Reliability-Aware Control of Distributed Energy Resources using Multi-Source Data Models
Gejia Zhang, Robert Mieth

TL;DR
This paper develops a multi-source data model for reliability-aware control of distributed energy resources, improving system failure risk estimation and operational decision-making to enhance distribution system reliability.
Contribution
It introduces ensemble tree-based models to accurately estimate failure rates from weather and system data, integrating these into a dynamic control optimization framework.
Findings
Improved failure rate estimation accuracy
Enhanced system reliability and cost savings
Effective feature selection reduces model complexity
Abstract
Distributed energy resources offer a control-based option to improve distribution system reliability by ensuring system states that positively impact component failure rates. This option is an attractive complement to otherwise costly and lengthy physical infrastructure upgrades.
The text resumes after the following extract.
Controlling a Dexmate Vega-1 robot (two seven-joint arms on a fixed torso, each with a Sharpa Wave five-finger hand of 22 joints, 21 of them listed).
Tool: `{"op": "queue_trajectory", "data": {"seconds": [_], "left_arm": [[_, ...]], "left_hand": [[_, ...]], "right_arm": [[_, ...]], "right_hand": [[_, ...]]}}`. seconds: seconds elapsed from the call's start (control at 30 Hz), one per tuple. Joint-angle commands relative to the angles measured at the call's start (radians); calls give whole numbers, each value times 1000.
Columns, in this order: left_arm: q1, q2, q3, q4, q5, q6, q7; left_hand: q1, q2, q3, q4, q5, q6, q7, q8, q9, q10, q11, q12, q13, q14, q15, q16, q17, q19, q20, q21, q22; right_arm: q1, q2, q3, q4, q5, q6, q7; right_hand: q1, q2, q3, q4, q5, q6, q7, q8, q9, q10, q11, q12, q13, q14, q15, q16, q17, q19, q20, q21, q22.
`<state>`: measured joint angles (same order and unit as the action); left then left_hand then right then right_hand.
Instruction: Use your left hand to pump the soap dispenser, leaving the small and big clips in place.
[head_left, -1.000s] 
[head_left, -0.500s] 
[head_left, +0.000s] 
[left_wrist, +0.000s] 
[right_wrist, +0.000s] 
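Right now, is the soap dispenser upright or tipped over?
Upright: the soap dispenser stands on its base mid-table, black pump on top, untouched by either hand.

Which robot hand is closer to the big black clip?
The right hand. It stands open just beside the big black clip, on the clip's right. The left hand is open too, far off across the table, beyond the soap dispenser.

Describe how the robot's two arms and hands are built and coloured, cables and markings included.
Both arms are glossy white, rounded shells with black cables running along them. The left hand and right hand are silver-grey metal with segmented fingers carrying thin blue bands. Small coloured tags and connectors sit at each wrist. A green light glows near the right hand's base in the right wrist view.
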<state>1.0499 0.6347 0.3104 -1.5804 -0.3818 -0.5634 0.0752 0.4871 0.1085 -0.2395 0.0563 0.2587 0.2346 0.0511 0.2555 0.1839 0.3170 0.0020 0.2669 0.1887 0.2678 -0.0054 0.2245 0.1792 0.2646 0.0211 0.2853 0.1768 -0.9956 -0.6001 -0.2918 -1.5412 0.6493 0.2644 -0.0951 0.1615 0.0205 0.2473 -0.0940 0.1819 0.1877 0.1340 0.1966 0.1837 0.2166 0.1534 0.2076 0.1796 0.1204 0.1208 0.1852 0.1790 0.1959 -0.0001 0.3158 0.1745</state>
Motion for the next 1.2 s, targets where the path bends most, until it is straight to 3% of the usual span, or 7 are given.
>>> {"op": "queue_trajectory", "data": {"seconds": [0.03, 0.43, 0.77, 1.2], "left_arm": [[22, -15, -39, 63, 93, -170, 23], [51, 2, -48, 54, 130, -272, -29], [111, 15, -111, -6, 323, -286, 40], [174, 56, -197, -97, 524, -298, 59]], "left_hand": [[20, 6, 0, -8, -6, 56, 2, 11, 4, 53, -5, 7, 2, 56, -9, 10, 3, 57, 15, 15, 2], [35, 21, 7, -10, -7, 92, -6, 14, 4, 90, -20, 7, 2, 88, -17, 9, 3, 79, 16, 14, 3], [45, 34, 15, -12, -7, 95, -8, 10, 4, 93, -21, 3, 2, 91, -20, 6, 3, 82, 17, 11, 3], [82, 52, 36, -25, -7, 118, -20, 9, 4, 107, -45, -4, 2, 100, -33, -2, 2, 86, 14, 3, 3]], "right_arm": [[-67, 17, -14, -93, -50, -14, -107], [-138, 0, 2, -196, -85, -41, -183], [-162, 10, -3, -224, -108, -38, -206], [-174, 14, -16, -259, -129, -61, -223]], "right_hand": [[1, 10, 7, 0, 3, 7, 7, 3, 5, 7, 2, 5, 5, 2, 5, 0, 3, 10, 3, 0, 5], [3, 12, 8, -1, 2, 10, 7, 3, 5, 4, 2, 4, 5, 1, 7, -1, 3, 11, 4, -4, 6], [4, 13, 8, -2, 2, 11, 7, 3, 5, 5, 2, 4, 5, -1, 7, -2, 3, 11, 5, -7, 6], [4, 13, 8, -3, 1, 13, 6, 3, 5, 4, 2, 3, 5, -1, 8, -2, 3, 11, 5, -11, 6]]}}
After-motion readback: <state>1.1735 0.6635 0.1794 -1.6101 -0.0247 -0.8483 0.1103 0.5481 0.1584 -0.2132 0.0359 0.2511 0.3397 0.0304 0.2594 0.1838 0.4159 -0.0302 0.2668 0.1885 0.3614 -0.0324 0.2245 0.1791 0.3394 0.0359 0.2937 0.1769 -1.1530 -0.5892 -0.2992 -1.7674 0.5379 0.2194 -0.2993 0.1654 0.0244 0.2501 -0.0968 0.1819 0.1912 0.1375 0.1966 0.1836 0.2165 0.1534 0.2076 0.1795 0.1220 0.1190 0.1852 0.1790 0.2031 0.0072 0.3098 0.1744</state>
However, required models that adequately map operational decisions and environmental conditions to system failure risk are lacking because of data unavailability and the fact that distribution system failures remain rare events. This paper addresses this gap and proposes a multi-source data model that consistently maps comprehensive weather and system state information to component failure rates. To manage collinearity in the available features, we propose two ensemble tree-based models that systematically identify the most influential features and reduce the dataset's dimensionality based on each feature's…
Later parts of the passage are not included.